Of course, the show has been commissioned but with a different writer. And that is absolutely fine. It happens. But what also happens is that production companies and producers don’t have the common courtesy to get in touch with writers to tell them that their services are no longer required. I have a folder on my computer called ‘Dead???’; it is full of projects that I developed with producers that now I simply don’t know whether they are dead in the water or still bouncing around on someone’s desk.

Actually, I do know. Those projects are deader than Bin Laden. I know in the same way that you know that the bloke you went on the really nice date with three weeks ago who said ‘Hey, so this was great. We should totally do this again’ is a lying sack of shit and is not going to be rocking up to your doorstep with a bunch of roses and an engagement ring any time soon. The producer is just not that into you and your little idea. Get over it.
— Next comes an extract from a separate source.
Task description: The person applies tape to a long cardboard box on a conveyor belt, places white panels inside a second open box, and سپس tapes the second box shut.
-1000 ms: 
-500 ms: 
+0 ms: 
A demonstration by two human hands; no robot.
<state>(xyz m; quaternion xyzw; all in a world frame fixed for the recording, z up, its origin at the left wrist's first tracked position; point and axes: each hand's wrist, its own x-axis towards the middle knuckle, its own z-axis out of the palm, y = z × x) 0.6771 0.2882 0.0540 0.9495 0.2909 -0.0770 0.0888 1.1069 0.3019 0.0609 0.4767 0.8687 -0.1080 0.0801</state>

But this isn’t a match.com date. It’s a professional relationship.

Now, I’d like to think that the reason those producers never bothered to get in touch is that they thought I was delicate flower who would go all Sylvia Plath the moment someone even thought the word ‘rejection’ in my general vicinity. Actually, they just don’t give a flying fuck. What they actually think is that writers and their ideas are expendable. Like small children with a new toy, they only love you until your paint gets scratched and your batteries run out.

Sidebar: I think a recent TV experiment in ‘improvised dialogue’ has shown us that writers are far from expendable. If writing was a match.com relationship, a certain broadcaster should be stood outside our houses holding up a boom box and playing a Peter Gabriel song right about now.

In fairness, a lot of development producers are only passing on the treatment that they have received at the hands of their own employers. Let’s put it this way, if my job title included the word ‘development’ I wouldn’t bother learning the receptionist’s name and unpacking my favourite mug. Those poor buggers are rarely in the same job for longer than a year. So, the reality is that when writers do one of their periodical ring-rounds to chase up their projects, the chances of speaking to your contact is pretty slim. And that is true of both independent production companies and good old Aunty Beeb. We keep being told that it is important as writers to foster relationships with like-minded producers. Yeah, good luck with that. At best, your relationship with a development producer is like an intense holiday romance. Nice whilst it lasts, but there’s no way that Pedro is going to still remember your name once your tan has faded.

That fact is that it is still unacceptable to treat people in this way. Those ideas of mine that are languishing on hard drives across London are my babies. I don’t let pitch documents away from my desk unless I really love the idea. I don’t involve myself in projects unless (at the outset at least) I genuinely want to see it on screen with my name on the credits. Those ideas are my currency, my product. How dare anyone treat them with such a cavalier attitude?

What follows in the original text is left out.